The details of the tech guru’s career are well known, and recounted in a best-selling biography by Walter Isaacson. The film shows his early breakthroughs, made from a garage at his parents’ place. It dwells on his vital collaboration with Steve Wozniak, (played as the archetypal computer nerd by Josh Gad), whom many believe to be the unsung hero of the Apple story. There is a rather fractured account of his battle with the board which led to his sacking in 1985. Finally Jobs makes a triumphant return, taking Apple to a position in 2012 where it was declared the most valuable company of all time.
Such success is worshipped in the United States, and there are now endless studies of Jobs’s methods, particularly in light of the less-than-dazzling performance of his successors. The movie steers an indecisive course between Jobs the visionary businessman, and Jobs the harsh, uptight human being. Some will interpret the moral of the story as “It’s alright to be a psycho if you get results.”
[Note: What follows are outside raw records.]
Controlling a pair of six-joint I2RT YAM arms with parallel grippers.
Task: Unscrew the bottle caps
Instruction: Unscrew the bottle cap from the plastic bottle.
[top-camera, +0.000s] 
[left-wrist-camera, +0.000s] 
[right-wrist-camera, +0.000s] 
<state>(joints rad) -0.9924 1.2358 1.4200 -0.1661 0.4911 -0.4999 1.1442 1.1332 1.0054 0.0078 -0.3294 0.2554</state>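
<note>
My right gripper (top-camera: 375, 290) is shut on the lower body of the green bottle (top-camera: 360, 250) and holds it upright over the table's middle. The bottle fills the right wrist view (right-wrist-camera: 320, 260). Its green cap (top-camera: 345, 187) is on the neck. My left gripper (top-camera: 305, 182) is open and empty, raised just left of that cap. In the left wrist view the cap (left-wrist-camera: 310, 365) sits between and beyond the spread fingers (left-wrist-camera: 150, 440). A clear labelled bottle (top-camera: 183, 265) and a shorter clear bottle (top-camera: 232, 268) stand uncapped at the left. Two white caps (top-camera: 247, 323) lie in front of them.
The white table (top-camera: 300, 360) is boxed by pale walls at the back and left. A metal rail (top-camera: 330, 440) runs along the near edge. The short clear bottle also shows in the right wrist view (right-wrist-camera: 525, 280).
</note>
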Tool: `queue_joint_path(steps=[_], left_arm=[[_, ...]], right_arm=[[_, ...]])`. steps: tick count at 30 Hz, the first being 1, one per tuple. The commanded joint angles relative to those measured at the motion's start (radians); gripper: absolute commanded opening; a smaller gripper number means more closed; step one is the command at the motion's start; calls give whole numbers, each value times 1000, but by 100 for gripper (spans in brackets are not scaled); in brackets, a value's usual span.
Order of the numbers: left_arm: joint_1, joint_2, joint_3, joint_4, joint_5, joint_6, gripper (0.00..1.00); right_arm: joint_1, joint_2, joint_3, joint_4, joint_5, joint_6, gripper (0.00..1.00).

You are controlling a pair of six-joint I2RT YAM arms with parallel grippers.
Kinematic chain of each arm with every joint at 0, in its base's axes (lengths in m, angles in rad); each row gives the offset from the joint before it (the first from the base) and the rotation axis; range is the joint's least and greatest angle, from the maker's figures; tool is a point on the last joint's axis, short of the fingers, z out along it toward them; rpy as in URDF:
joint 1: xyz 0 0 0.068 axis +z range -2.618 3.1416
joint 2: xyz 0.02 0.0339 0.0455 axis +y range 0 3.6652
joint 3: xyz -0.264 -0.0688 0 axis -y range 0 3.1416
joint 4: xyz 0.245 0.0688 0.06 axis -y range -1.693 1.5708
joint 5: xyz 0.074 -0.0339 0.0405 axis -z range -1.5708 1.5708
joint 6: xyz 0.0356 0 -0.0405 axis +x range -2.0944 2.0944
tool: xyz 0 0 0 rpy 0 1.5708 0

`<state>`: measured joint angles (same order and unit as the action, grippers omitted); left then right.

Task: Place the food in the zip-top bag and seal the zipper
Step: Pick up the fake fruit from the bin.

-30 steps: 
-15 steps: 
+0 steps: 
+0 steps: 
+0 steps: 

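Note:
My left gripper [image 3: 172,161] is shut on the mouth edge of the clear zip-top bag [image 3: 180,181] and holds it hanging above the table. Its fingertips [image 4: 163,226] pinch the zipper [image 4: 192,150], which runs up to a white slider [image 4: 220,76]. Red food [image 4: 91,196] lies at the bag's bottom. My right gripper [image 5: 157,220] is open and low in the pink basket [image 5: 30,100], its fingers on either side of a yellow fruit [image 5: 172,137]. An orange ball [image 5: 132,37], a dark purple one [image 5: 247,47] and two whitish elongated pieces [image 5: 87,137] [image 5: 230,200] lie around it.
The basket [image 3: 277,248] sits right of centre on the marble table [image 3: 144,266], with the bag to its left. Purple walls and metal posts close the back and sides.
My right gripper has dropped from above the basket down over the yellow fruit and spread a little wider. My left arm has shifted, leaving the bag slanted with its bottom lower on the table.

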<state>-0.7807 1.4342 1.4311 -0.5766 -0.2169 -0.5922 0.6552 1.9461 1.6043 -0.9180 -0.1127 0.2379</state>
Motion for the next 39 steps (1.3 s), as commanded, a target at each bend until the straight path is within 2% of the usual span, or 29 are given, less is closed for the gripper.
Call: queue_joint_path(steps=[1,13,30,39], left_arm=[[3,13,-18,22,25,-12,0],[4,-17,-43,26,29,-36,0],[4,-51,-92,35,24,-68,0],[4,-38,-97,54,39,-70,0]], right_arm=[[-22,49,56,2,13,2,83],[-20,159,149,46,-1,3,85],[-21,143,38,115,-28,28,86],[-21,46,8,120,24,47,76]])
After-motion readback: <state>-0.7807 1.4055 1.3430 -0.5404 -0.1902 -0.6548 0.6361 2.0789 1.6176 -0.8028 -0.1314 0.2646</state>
Ashton Kutcher makes a good fist of impersonating Jobs, even copying his distinctive, slightly hunched walk. However, it’s difficult to put in a great performance with a lame script cobbled together from quotations, backed up by the most heavy-handed score this side of a television soap opera. When Steve is saying something profound or savouring a victory, the music swells in celebration. When he meets with a setback the strings weep plaintively.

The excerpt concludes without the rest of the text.